### Problem description
Begin at the top of the following data. Copy each line exactly until you have copied the line containing "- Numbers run".

### Stored data
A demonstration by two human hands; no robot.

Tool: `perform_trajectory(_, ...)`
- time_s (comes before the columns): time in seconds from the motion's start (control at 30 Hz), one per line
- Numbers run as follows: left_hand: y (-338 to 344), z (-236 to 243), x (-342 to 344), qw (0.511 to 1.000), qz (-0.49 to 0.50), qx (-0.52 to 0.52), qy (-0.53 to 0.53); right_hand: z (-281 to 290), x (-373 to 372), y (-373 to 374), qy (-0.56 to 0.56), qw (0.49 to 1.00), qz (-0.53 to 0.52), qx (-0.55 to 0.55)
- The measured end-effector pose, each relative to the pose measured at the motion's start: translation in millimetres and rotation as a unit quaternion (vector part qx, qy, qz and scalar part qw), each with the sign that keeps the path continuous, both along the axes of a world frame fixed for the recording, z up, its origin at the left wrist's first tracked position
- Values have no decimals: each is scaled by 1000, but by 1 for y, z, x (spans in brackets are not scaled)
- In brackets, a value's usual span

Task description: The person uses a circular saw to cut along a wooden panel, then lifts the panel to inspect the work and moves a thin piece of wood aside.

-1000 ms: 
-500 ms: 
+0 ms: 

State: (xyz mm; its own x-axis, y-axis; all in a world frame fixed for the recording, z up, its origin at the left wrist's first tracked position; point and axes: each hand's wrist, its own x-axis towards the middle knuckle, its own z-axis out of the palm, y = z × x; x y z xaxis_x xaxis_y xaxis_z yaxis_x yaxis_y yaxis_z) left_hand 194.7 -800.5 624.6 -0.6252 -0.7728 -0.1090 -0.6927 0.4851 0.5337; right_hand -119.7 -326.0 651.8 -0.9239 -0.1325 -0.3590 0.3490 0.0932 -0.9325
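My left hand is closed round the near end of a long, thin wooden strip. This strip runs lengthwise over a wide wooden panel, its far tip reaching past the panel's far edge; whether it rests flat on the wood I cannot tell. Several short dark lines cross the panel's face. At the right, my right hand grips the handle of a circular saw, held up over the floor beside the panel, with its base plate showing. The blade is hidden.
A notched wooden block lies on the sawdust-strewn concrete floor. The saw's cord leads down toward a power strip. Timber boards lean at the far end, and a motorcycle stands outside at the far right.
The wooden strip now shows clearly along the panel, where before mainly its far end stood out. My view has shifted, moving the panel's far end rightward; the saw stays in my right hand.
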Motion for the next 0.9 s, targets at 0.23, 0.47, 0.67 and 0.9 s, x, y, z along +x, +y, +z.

### Result of this task
A demonstration by two human hands; no robot.

Tool: `perform_trajectory(_, ...)`
- time_s (comes before the columns): time in seconds from the motion's start (control at 30 Hz), one per line
- Numbers run as follows: left_hand: y (-338 to 344), z (-236 to 243), x (-342 to 344), qw (0.511 to 1.000), qz (-0.49 to 0.50), qx (-0.52 to 0.52), qy (-0.53 to 0.53); right_hand: z (-281 to 290), x (-373 to 372), y (-373 to 374), qy (-0.56 to 0.56), qw (0.49 to 1.00), qz (-0.53 to 0.52), qx (-0.55 to 0.55)

Nothing further is needed to complete this exercise.